I had no idea that I would grow up and help countless writers out of their bunkers, help them with their books, see the light of day. Though I have a few writers with a positive outlook, I’ve mostly observed that writing comes out of darkness, that writing seeks light. I think that’s what I was doing in my bunker when I first found words.  I would love to hear from other writers who wrote as children or teens and what they recall of their first efforts.

You Can’t Hurry Love

I suffer from the medical condition known as ICP ( Impulse Control Problem). This usually manifests in saying the most hurtful and/or obnoxious thing that pops into my head at a holiday gathering or dinner party.

I’ve noticed that a lot writers also suffer from ICP. You finish writing something and bang! you send it to the New Yorker. Or to your editor, or agent. Or your bff. You know you should sit on it for a month, or a couple of weeks, or hours, even ten minutes, but the desire for feedback is overpowering, the desire for confirmation that you are, indeed, on fire. One symptom of ICP is sending  multiple drafts before hearing back from the person you sent it to. Stop! Read this draft instead!
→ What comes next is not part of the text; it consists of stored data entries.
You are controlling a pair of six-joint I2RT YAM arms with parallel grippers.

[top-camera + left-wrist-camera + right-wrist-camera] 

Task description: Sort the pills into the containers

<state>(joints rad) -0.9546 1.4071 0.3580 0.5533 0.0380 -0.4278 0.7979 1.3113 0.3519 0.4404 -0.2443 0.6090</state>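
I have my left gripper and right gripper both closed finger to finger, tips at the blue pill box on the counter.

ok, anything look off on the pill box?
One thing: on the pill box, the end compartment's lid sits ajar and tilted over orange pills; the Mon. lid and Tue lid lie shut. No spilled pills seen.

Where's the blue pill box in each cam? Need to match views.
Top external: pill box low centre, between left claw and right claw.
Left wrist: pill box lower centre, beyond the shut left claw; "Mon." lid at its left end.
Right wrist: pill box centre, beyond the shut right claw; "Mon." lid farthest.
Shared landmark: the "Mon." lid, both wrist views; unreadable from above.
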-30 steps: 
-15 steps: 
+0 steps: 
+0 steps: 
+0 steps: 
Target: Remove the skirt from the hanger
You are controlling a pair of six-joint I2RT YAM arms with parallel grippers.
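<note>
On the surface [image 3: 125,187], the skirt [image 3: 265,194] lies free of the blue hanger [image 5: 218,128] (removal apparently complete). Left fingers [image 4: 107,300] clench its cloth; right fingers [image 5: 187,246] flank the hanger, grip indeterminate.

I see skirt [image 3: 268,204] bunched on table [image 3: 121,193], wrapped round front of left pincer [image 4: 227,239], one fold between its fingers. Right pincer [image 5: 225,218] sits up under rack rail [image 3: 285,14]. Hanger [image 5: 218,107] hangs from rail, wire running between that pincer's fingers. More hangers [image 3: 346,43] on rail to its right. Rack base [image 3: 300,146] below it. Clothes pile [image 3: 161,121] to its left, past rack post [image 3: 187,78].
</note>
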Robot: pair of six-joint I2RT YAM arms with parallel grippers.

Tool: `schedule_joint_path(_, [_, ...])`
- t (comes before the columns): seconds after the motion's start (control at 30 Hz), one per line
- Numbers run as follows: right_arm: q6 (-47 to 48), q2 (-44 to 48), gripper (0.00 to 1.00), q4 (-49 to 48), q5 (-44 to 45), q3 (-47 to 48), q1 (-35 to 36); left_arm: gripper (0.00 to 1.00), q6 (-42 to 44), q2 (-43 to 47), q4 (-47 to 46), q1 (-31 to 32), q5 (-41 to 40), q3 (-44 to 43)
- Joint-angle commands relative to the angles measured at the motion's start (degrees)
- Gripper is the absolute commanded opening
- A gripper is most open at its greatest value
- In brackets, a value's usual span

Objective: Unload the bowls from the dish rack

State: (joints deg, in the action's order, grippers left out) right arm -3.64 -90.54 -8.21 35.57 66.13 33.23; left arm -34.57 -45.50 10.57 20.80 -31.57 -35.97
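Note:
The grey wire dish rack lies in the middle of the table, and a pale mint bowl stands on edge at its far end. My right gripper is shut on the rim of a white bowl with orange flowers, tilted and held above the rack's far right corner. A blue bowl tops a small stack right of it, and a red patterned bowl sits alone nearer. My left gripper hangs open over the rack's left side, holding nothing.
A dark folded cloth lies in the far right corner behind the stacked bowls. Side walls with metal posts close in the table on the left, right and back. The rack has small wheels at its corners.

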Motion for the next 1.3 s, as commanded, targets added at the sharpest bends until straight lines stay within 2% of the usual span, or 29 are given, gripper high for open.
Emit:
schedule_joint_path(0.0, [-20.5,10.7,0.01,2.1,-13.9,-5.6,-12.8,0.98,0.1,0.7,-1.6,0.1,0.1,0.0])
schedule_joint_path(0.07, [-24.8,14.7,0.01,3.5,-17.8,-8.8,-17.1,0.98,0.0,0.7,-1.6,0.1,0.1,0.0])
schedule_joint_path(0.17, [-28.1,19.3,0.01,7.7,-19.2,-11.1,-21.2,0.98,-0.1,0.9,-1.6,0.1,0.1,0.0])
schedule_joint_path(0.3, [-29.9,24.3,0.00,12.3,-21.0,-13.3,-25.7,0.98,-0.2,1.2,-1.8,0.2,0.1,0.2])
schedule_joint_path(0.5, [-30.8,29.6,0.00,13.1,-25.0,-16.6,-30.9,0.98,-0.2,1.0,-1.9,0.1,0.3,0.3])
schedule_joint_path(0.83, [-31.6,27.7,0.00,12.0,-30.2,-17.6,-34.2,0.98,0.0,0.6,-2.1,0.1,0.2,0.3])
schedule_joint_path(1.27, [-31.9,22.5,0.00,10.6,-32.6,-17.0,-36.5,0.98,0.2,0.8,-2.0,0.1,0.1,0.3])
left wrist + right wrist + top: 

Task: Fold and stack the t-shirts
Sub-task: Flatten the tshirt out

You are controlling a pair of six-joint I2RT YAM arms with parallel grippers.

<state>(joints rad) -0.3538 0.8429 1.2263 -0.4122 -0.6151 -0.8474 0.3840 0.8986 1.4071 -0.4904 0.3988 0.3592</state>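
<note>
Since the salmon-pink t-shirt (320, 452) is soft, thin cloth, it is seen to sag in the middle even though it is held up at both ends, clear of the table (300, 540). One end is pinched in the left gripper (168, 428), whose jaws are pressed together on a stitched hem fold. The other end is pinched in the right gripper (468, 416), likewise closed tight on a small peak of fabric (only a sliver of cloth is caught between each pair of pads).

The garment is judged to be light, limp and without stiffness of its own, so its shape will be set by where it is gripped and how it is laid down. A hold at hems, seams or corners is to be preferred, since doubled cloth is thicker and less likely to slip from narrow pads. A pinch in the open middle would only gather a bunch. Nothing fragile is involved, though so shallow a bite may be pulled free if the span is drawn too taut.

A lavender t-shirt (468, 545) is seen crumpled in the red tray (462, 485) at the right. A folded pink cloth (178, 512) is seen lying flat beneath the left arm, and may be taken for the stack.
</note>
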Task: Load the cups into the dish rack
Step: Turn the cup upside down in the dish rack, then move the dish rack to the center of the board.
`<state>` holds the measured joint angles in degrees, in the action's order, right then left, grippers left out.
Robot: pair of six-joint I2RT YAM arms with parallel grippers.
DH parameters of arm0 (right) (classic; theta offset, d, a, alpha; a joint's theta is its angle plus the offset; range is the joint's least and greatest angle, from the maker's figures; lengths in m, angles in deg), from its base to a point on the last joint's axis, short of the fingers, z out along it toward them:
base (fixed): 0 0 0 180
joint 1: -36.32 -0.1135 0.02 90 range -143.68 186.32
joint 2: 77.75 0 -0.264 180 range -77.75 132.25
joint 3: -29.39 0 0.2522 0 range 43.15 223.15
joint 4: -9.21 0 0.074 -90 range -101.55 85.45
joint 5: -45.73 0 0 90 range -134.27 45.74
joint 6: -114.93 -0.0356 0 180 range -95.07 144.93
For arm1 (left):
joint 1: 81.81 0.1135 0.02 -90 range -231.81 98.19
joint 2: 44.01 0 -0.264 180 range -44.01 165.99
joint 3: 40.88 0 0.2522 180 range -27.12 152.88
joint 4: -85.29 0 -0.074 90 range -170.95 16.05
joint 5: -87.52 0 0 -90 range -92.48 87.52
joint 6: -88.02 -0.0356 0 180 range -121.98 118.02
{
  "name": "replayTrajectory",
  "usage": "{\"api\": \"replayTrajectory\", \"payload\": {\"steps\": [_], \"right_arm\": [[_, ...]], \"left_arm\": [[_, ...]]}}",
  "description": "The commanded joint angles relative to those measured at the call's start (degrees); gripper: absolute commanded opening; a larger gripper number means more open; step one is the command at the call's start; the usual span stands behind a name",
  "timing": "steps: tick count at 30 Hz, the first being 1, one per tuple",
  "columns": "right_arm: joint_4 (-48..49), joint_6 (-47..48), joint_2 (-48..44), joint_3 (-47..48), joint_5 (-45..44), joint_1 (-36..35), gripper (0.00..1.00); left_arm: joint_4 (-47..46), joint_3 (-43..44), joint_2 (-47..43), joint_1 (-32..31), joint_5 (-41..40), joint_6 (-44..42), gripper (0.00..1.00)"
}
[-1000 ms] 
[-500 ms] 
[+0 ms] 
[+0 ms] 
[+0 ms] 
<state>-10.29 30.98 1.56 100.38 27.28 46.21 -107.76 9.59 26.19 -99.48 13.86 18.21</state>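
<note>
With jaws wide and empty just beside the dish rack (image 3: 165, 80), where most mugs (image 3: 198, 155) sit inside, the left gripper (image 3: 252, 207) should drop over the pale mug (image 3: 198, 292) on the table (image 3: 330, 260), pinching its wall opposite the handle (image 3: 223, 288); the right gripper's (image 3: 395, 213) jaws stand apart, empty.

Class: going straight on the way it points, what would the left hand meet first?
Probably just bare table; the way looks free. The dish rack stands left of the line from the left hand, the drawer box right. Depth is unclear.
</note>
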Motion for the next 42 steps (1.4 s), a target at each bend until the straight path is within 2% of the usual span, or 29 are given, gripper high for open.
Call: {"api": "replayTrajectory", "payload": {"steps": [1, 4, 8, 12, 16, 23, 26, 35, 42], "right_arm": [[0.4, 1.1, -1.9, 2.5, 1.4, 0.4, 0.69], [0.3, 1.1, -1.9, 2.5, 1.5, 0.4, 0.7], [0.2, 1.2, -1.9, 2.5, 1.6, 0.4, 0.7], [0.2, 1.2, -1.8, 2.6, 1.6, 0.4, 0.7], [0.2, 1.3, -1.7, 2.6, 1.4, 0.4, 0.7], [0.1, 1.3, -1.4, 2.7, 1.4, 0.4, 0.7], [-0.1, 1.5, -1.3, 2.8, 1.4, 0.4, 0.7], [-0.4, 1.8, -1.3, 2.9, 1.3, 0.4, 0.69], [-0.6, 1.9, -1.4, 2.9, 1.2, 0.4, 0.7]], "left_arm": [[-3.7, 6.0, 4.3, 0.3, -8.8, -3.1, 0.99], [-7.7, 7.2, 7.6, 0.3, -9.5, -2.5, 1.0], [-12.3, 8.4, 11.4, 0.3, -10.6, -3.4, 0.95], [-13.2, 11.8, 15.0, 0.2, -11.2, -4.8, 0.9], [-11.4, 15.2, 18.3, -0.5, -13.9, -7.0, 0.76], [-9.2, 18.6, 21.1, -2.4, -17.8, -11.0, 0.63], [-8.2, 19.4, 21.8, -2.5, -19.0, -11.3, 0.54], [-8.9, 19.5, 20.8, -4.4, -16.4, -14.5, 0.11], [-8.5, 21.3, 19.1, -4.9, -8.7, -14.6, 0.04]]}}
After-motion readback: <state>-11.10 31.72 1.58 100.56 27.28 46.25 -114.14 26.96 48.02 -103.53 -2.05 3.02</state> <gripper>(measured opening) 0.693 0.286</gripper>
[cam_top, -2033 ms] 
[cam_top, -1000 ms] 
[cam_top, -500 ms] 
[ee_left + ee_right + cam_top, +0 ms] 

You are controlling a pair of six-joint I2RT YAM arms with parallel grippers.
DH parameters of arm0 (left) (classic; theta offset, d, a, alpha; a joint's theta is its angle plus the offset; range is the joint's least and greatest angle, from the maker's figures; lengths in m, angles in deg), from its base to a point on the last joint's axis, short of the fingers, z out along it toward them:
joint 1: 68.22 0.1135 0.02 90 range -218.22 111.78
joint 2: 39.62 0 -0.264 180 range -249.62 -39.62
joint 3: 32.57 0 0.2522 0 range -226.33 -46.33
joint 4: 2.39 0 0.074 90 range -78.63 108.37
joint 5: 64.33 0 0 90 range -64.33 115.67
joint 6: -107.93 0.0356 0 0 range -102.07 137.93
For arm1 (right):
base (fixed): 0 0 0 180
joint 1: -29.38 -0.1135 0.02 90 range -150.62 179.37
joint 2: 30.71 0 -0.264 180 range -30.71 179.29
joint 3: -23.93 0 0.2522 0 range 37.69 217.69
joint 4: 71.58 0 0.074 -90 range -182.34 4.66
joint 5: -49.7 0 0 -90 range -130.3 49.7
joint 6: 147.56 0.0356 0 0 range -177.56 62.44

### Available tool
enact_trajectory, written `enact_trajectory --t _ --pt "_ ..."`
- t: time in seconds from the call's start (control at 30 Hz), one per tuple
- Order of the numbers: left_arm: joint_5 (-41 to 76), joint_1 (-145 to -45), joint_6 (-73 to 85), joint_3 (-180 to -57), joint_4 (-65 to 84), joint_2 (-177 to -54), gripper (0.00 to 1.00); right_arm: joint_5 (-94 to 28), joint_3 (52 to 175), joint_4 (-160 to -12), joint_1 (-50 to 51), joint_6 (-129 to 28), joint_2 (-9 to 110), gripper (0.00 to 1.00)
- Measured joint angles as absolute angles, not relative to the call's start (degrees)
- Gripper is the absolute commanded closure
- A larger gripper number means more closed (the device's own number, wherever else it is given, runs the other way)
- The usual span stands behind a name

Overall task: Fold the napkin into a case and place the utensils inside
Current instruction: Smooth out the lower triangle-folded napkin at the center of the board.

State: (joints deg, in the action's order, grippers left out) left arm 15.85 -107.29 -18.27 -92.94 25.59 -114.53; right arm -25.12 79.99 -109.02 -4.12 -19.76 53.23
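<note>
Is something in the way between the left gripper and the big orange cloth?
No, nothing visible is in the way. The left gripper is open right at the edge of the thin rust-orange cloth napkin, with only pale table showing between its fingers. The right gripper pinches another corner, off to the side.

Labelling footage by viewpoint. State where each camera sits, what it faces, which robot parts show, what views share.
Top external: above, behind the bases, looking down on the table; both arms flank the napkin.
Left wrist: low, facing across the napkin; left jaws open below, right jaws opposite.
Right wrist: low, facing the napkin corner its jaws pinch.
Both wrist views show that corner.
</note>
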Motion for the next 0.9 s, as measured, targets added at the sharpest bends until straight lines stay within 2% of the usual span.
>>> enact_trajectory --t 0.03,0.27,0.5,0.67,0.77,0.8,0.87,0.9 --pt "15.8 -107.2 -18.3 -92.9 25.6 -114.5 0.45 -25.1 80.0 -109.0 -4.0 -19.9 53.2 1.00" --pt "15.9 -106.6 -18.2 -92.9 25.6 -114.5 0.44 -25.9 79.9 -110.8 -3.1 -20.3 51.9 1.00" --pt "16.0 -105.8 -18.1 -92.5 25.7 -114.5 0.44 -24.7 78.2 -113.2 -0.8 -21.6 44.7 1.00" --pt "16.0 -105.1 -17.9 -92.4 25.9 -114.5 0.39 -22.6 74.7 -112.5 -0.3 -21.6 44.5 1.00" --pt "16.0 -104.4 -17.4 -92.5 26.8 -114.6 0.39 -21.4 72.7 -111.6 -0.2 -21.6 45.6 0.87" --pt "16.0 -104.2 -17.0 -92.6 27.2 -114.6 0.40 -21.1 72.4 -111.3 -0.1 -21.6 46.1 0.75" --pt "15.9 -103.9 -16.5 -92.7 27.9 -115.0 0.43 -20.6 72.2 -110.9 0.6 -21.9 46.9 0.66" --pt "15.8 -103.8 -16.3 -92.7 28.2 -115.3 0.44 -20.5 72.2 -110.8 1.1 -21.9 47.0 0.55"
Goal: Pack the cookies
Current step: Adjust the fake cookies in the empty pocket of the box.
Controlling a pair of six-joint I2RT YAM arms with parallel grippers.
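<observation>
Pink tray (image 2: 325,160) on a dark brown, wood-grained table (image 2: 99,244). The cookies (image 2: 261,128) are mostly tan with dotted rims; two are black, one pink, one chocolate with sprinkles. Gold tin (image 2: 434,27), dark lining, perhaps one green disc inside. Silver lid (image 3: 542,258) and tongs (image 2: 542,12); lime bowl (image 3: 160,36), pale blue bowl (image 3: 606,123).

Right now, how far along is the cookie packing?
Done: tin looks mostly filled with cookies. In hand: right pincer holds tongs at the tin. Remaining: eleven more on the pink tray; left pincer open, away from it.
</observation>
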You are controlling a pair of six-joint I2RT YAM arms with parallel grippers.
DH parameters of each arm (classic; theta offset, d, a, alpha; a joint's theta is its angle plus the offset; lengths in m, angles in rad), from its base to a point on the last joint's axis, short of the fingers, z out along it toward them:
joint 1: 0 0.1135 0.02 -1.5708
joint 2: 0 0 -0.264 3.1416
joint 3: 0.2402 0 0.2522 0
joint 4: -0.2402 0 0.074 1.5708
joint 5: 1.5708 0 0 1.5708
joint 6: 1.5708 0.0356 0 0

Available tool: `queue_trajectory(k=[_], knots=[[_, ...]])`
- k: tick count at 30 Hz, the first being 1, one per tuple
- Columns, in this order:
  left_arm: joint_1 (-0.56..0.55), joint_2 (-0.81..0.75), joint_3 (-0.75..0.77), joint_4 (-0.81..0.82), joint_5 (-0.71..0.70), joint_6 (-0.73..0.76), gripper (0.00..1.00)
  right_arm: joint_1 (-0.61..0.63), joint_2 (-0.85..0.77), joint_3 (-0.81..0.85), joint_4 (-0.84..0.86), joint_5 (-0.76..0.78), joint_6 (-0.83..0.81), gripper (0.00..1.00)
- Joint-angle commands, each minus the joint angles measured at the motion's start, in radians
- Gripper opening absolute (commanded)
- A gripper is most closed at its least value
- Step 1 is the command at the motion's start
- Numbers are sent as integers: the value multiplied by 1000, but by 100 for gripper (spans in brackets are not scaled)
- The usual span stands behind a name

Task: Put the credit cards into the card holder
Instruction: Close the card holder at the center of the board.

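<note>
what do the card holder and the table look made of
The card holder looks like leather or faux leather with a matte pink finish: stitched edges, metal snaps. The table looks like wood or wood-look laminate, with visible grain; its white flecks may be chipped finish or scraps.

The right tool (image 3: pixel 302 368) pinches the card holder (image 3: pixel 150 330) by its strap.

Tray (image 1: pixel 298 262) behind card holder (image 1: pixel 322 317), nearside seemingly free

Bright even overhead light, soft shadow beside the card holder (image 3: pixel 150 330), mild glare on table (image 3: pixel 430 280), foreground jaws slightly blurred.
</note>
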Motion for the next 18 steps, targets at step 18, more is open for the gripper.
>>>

Writing takes time, even when it comes out in a torrent. You need to understand your work and practice your craft before seeking feedback. Plus, having other people read your work too soon fucks with your head, to put it plainly. It’s like a giving a patient a diagnosis before all the test results are in. If you need immediate feedback, ask someone on a date or, my tried and true, step on the scale. But your writing, protect it. There is always time to expose it to the sharp air. If you can: wait.

A lot of people ask me how to know when it’s ready. How? How?

Revision: A Pop Quiz

TRUE OR FALSE:

True or false:  Writers lie with abandon about how much they revise.

True or false: Some writers say they are revising when, if you ask me, what they are doing is playing with their food.

True or false: Most writers, at first glance, resist editorial advice even as they yearn for it. No matter how expert the editing may be, it’s a violation first, a bandage second.

True or false: The best writers take editorial advice and transform the work by truly rewriting, brutally cutting, deepening, etc.

True or false: Some agents and editors hate it  when writers send a memo detailing why they didn’t take certain edits.

True or false: Nabokov replied to editing with a “thunderous stet.”

True or false:  Stet is the latin word for “eat me.”

True or false: If you had to retype your entire manuscript, you might give up on it.

 

True or false:  If a gun were put to your head and you had to cut 20% of your book, would it be better off?

True or false:  James Franco is doing a guest spot on General Hospital.